Reproduce all of the entries below exactly, without images.

(Collection entries)
────────────────────────────────────────

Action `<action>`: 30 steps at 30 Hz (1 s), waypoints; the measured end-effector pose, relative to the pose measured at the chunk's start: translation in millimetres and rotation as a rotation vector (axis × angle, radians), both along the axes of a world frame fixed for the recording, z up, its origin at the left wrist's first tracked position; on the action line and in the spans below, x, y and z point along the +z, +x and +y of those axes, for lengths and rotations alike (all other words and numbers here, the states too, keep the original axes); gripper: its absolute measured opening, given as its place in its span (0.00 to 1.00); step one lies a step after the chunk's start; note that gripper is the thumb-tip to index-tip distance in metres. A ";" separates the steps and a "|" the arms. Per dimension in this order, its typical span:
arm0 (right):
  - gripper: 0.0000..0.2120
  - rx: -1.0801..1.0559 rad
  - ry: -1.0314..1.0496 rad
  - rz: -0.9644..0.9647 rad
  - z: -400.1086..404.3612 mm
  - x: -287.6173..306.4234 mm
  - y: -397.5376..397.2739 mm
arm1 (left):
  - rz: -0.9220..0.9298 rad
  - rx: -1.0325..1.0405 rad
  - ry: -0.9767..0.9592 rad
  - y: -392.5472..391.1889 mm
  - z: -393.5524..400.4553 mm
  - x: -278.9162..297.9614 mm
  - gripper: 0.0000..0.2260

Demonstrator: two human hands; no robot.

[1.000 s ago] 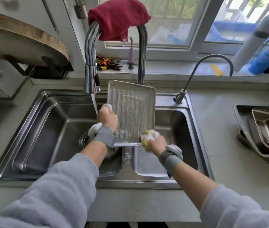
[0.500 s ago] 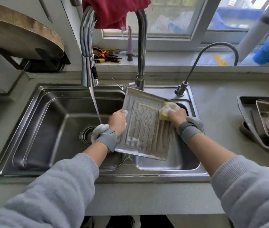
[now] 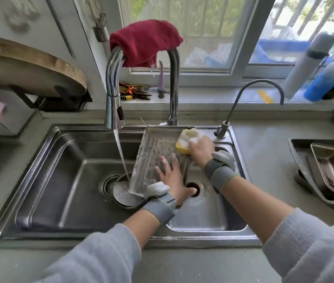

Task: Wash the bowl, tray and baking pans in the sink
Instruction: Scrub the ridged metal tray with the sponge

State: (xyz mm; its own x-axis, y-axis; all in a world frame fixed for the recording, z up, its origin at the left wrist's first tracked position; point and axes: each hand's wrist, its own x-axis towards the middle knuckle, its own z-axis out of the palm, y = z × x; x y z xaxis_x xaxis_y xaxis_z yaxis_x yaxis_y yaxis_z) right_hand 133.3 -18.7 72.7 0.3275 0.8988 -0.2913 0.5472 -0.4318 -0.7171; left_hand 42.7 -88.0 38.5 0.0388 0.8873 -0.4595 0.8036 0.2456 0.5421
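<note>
A ribbed steel tray (image 3: 154, 154) leans over the divider of the double sink (image 3: 39, 180), soapy and tilted. My left hand (image 3: 172, 176) lies with fingers spread on the tray's lower right part, steadying it. My right hand (image 3: 202, 149) presses a foamy yellow sponge (image 3: 184, 140) against the tray's upper right corner. Under the tray's lower end a round steel bowl (image 3: 121, 195) sits over the left drain, and tap water runs into it. Stacked baking pans (image 3: 329, 170) wait on the counter at the right.
The tall faucet (image 3: 113, 92) runs, with a red cloth (image 3: 143, 41) draped over its arch. A thin second tap (image 3: 249, 94) stands at the right rear of the sink. Pliers and a purple tool lie on the windowsill. A round wooden board (image 3: 29, 68) hangs at the left.
The sponge went from the tray's bottom edge up to its top right corner. My left hand moved from the tray's left edge onto its face, and the tray tilted lower.
</note>
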 end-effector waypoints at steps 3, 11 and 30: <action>0.17 0.084 0.053 0.113 1.1 6.9 -21.0 | -0.008 0.178 0.163 -16.6 10.6 4.3 0.31; 0.22 0.347 0.135 0.234 -8.6 -15.0 -22.0 | -0.766 0.204 -0.002 -88.7 15.6 29.5 0.27; 0.24 0.900 0.187 -0.049 -33.2 -35.5 -40.9 | -1.230 0.691 -0.151 -100.8 2.3 18.8 0.33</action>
State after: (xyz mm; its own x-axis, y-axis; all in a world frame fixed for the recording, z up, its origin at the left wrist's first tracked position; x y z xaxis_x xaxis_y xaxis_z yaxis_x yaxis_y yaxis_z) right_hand 92.4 -51.9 37.2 -0.5102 0.8517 -0.1197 0.6521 0.2924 -0.6994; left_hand -58.1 -85.6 57.3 0.0627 0.8381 -0.5420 -0.4585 0.5065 0.7302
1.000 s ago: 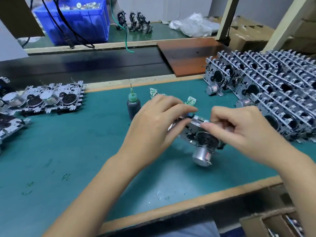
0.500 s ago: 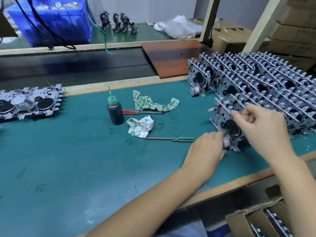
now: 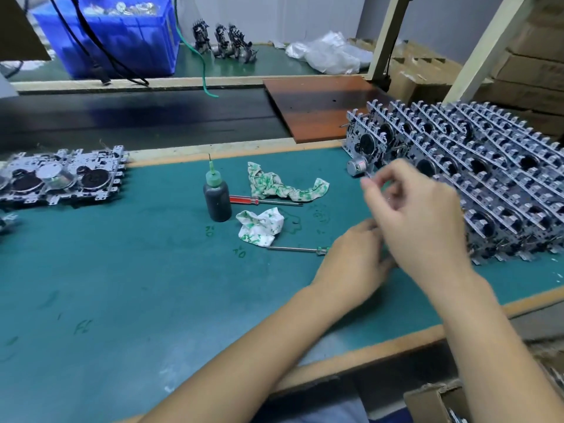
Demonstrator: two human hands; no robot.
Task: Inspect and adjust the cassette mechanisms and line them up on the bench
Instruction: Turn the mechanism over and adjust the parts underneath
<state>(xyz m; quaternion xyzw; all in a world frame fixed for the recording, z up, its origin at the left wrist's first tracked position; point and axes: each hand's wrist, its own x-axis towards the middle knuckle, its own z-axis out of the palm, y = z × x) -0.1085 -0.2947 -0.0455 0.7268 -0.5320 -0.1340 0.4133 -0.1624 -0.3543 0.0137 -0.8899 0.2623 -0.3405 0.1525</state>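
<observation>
R hand [image 3: 418, 215] was seen raised above the bench [image 3: 122, 300], blurred, fingers curled inward w/ thumb and index fingertips [image 3: 367, 183] close together near the front of the stacked mechanisms [image 3: 488, 178]; whether anything was pinched could not be told due to motion blur. L hand [image 3: 354, 261] was seen lower, resting on/near the green mat just below the R hand, fingers bent toward the R hand; grip state could not be told either, fingertips partly hidden behind the R hand.

Cassette mechanisms were stacked in leaning rows at the right side of the bench, standing on edge, packed touching each other. A small silver motor [image 3: 357, 166] was seen at the front-left corner of that stack. A 2nd group of flat-lying mechanisms [image 3: 61, 178] was seen at the far left, well apart from the hands.

Mid-bench: dark oil bottle [image 3: 217, 199] w/ green needle cap, upright. Red-handled screwdriver [image 3: 262, 201] was laid just right of the bottle, partly under a green-patterned rag [image 3: 287, 186]. A 2nd crumpled rag [image 3: 259, 227] was seen nearer, w/ a green-handled screwdriver [image 3: 299, 249] beside it, handle end next to the L hand.

Background: blue bin [image 3: 122, 35], black cables [image 3: 91, 41], brown board [image 3: 314, 108], plastic bag [image 3: 329, 53], cardboard boxes [image 3: 427, 77].
</observation>
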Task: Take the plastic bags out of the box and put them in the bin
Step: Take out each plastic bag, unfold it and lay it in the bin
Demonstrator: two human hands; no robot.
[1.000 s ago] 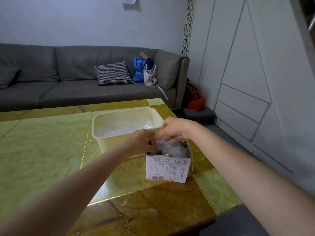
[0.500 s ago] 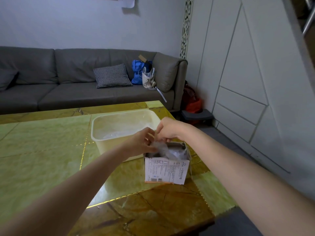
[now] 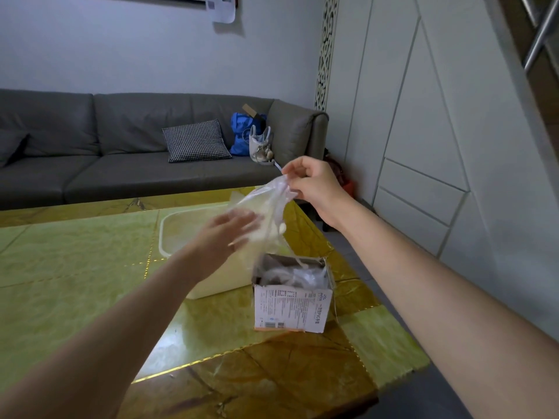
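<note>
A small white cardboard box (image 3: 292, 308) stands open on the table, with more clear plastic (image 3: 295, 275) inside it. Above the box hangs a clear plastic bag (image 3: 266, 207), pinched at its top corner by my right hand (image 3: 311, 184). My left hand (image 3: 225, 237) is blurred, fingers spread, touching the bag's lower side; whether it grips the bag is unclear. Behind the box sits the cream plastic bin (image 3: 174, 231), partly hidden by my left arm and the bag.
The green and brown marble table (image 3: 75, 267) ends just right of the box. A grey sofa (image 3: 121, 158) with a checked cushion (image 3: 195, 140) and bags (image 3: 246, 134) stands behind it. White cabinet panels (image 3: 438, 146) line the right wall.
Both hands were at the box opening. My right hand has risen and pulled a plastic bag up out of the box; my left hand has moved up to the bag.
</note>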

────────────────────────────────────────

**ANSWER SECTION:**
Action `<action>`: 30 steps at 30 Hz (1 s), waypoints; the measured end-effector pose, relative to the pose measured at the chunk's start: translation in millimetres and rotation as a rotation vector (axis × angle, radians), both along the axes of a world frame fixed for the recording, z up, its origin at the left wrist's first tracked position; on the action line and in the spans below, x, y and z point along the +z, +x and +y of those axes, for lengths and rotations alike (all other words and numbers here, the states too, keep the original axes); gripper: its absolute measured opening, given as its place in its span (0.00 to 1.00); step one lies a step after the chunk's start; note that gripper is the thumb-tip to index-tip distance in metres. A ";" separates the steps and a "|" the arms. Per dimension in this order, its typical span:
arm0 (right):
  - gripper: 0.0000..0.2120
  - rx: -1.0801..1.0559 rad
  - ry: -1.0314..1.0496 rad
  - rz: -0.9644..0.9647 rad
  - z: -400.1086..404.3612 mm
  - x: -287.6173..306.4234 mm
  - y: -397.5376..397.2739 mm
arm1 (left):
  - rz: -0.9220..0.9298 rad
  - rx: -1.0325..1.0405 rad
  - ry: -0.9767..0.9592 rad
  - y: -392.5472..391.1889 mm
  - z: -393.5524..400.4553 mm
  - x: -278.9162..297.9614 mm
  - gripper: 0.0000..0.2260

Demonstrator: two human hands; no robot.

[1.000 s ago] 
[0.500 s ago] 
[now] 

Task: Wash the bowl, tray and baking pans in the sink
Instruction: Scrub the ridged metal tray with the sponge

State: (xyz mm; its own x-axis, y-axis; all in a world frame fixed for the recording, z up, its origin at the left wrist's first tracked position; point and axes: each hand's wrist, its own x-axis towards the middle knuckle, its own z-axis out of the palm, y = z × x; x y z xaxis_x xaxis_y xaxis_z yaxis_x yaxis_y yaxis_z) right_hand 133.3 -18.7 72.7 0.3275 0.8988 -0.2913 0.5472 -0.4318 -0.7171; left_hand 42.7 -88.0 38.5 0.0388 0.8873 -0.4595 0.8036 0.2456 0.5421
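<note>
A ribbed steel tray (image 3: 154, 154) leans over the divider of the double sink (image 3: 39, 180), soapy and tilted. My left hand (image 3: 172, 176) lies with fingers spread on the tray's lower right part, steadying it. My right hand (image 3: 202, 149) presses a foamy yellow sponge (image 3: 184, 140) against the tray's upper right corner. Under the tray's lower end a round steel bowl (image 3: 121, 195) sits over the left drain, and tap water runs into it. Stacked baking pans (image 3: 329, 170) wait on the counter at the right.
The tall faucet (image 3: 113, 92) runs, with a red cloth (image 3: 143, 41) draped over its arch. A thin second tap (image 3: 249, 94) stands at the right rear of the sink. Pliers and a purple tool lie on the windowsill. A round wooden board (image 3: 29, 68) hangs at the left.
The sponge went from the tray's bottom edge up to its top right corner. My left hand moved from the tray's left edge onto its face, and the tray tilted lower.
</note>
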 end-effector waypoints at steps 3, 11 and 30: <action>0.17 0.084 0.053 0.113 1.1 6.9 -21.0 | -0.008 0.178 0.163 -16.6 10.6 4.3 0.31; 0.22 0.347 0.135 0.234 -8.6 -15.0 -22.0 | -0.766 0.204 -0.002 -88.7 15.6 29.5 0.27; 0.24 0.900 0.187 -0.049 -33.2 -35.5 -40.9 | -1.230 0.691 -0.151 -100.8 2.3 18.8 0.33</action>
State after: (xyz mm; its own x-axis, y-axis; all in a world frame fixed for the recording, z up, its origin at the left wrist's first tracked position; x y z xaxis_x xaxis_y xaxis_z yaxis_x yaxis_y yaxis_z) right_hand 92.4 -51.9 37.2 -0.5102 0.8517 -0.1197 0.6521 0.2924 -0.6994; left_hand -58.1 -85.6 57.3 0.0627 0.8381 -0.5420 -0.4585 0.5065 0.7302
1.000 s ago: 
0.500 s ago: 
now: 
Demonstrator: two human hands; no robot.
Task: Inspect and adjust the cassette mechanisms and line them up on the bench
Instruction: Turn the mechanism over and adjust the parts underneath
<state>(xyz m; quaternion xyzw; all in a world frame fixed for the recording, z up, its origin at the left wrist's first tracked position; point and axes: each hand's wrist, its own x-axis towards the middle knuckle, its own z-axis out of the palm, y = z × x) -0.1085 -0.2947 -0.0455 0.7268 -0.5320 -0.1340 0.4133 -0.1624 -0.3543 0.0137 -0.8899 0.2623 -0.3405 0.1525</state>
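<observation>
R hand [image 3: 418, 215] was seen raised above the bench [image 3: 122, 300], blurred, fingers curled inward w/ thumb and index fingertips [image 3: 367, 183] close together near the front of the stacked mechanisms [image 3: 488, 178]; whether anything was pinched could not be told due to motion blur. L hand [image 3: 354, 261] was seen lower, resting on/near the green mat just below the R hand, fingers bent toward the R hand; grip state could not be told either, fingertips partly hidden behind the R hand.

Cassette mechanisms were stacked in leaning rows at the right side of the bench, standing on edge, packed touching each other. A small silver motor [image 3: 357, 166] was seen at the front-left corner of that stack. A 2nd group of flat-lying mechanisms [image 3: 61, 178] was seen at the far left, well apart from the hands.

Mid-bench: dark oil bottle [image 3: 217, 199] w/ green needle cap, upright. Red-handled screwdriver [image 3: 262, 201] was laid just right of the bottle, partly under a green-patterned rag [image 3: 287, 186]. A 2nd crumpled rag [image 3: 259, 227] was seen nearer, w/ a green-handled screwdriver [image 3: 299, 249] beside it, handle end next to the L hand.

Background: blue bin [image 3: 122, 35], black cables [image 3: 91, 41], brown board [image 3: 314, 108], plastic bag [image 3: 329, 53], cardboard boxes [image 3: 427, 77].
</observation>
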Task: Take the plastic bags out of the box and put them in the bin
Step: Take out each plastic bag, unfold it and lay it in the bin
Demonstrator: two human hands; no robot.
[1.000 s ago] 
[0.500 s ago] 
[now] 
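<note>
A small white cardboard box (image 3: 292, 308) stands open on the table, with more clear plastic (image 3: 295, 275) inside it. Above the box hangs a clear plastic bag (image 3: 266, 207), pinched at its top corner by my right hand (image 3: 311, 184). My left hand (image 3: 225, 237) is blurred, fingers spread, touching the bag's lower side; whether it grips the bag is unclear. Behind the box sits the cream plastic bin (image 3: 174, 231), partly hidden by my left arm and the bag.
The green and brown marble table (image 3: 75, 267) ends just right of the box. A grey sofa (image 3: 121, 158) with a checked cushion (image 3: 195, 140) and bags (image 3: 246, 134) stands behind it. White cabinet panels (image 3: 438, 146) line the right wall.
Both hands were at the box opening. My right hand has risen and pulled a plastic bag up out of the box; my left hand has moved up to the bag.
</note>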

This exercise requires no additional output.